Pekka Rinne stopped all 28 shots for his second win over the Flyers this season.

• Sissons' goal was the result of a multitude of breakdowns. Defenseman Andrew MacDonald got tied up on the play. Wayne Simmonds, who was playing back, whiffed as he tried to play the puck on Kevin Fiala, and from there the Flyers were in disarray. Valtteri Filppula couldn’t keep up with Sissons, who loaded the shot that beat Neuvirth.

• Neuvirth has one win in his three starts. Then again, victories are hard to come by when the Flyers are shut out in two of those games. The other occasion was was Oct. 5 in Los Angeles, a 2-0 loss to the Kings.

• Dave Hakstol did quite a bit of mixing and matching in the third period. He paired Scott Laughton with Simmonds and Filppula, Simmonds with Travis Konecny and Nolan Patrick, and a Laughton-Konecny-Patrick combo.

• Overall, this was Travis Sanheim’s best effort through four NHL games. While he proved to be turnover-prone at times, he recovered nicely to minimize the damage.

• Simmonds left Tuesday’s game against Florida with a lower-body injury and was uncertain to play prior to the morning skate. “The Wayne Train” hadn’t missed a game since he suffered a leg injury at the end of the 2014-15 season. Whatever the ailment, and it appears to be midsection related, Simmonds clearly wasn’t himself and didn’t quite have the same tenacity he usually brings.

• Simmonds missed a shift early in the second and left the bench, only to return late in the period when he took a 15-second shift and came back off.

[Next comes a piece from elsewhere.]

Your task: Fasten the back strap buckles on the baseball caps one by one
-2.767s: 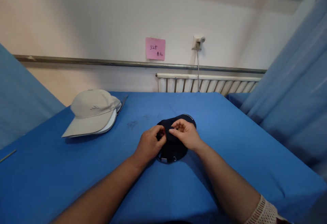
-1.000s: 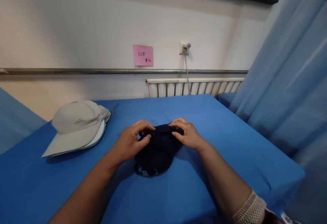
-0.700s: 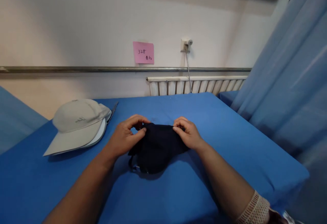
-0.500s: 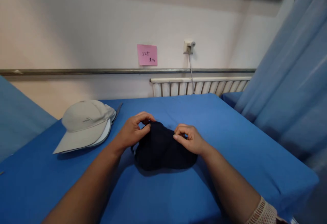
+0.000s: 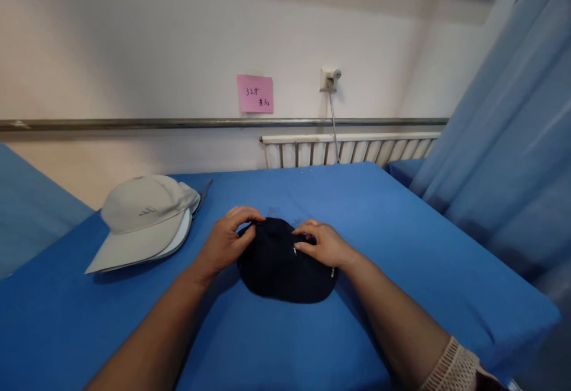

If Simmonds doesn’t improve by Saturday afternoon’s game against the Oilers, we may see Matt Read for the first time this season.

• Predators defenseman P.K. Subban still receives a smattering of boos from the Wells Fargo Center crowd. With Nashville making just one trip to Philadelphia every season, you have to think the animosity toward Subban is a residual from his days with Montreal when his feistiness would conflict with former Flyer Chris Pronger. 

• He missed the first meeting at Bridgestone Arena nine days ago, but you can see what Roman Josi brings to the Predators’ blue line. Arguably Nashville’s top two-way defenseman (although I really like Mattias Ekholm), Josi led the Preds with four shots on goal after two periods, and has a real knack of finding the open seams in the defense. 

• I completely agreed with Hakstol’s decision to insert Jori Lehtera right into the spot occupied by Jordan Weal (see below). With the offensive balance we’ve seen over the past several games, why disrupt the flow and chemistry of the other three lines to accomomdate one player? 

Weal out, Read recalled
After taking the ice in the morning skate, Weal was not available for the game against the Predators. Weal suffered an upper-body injury and is considered day to day. The Flyers also recalled Read from Lehigh Valley in a move that brought the Flyers’ active roster to 23 players.

Lines, pairings and scratches

Forwards
Claude Giroux-Sean Couturier-Jakub Voracek
Jori Lehtera-Valtteri Filppula-Wayne Simmonds
Dale Weise-Nolan Patrick-Travis Konecny
Taylor Leier-Scott Laughton-Michael Raffl

Defensemen
Ivan Provorov-Andrew MacDonald
Shayne Gostisbehere-Robert Hagg
Travis Sanheim-Radko Gudas

Goalies
Michal Neuvirth
Brian Elliott

Scratches: Brandon Manning, Matt Read, Jordan Weal.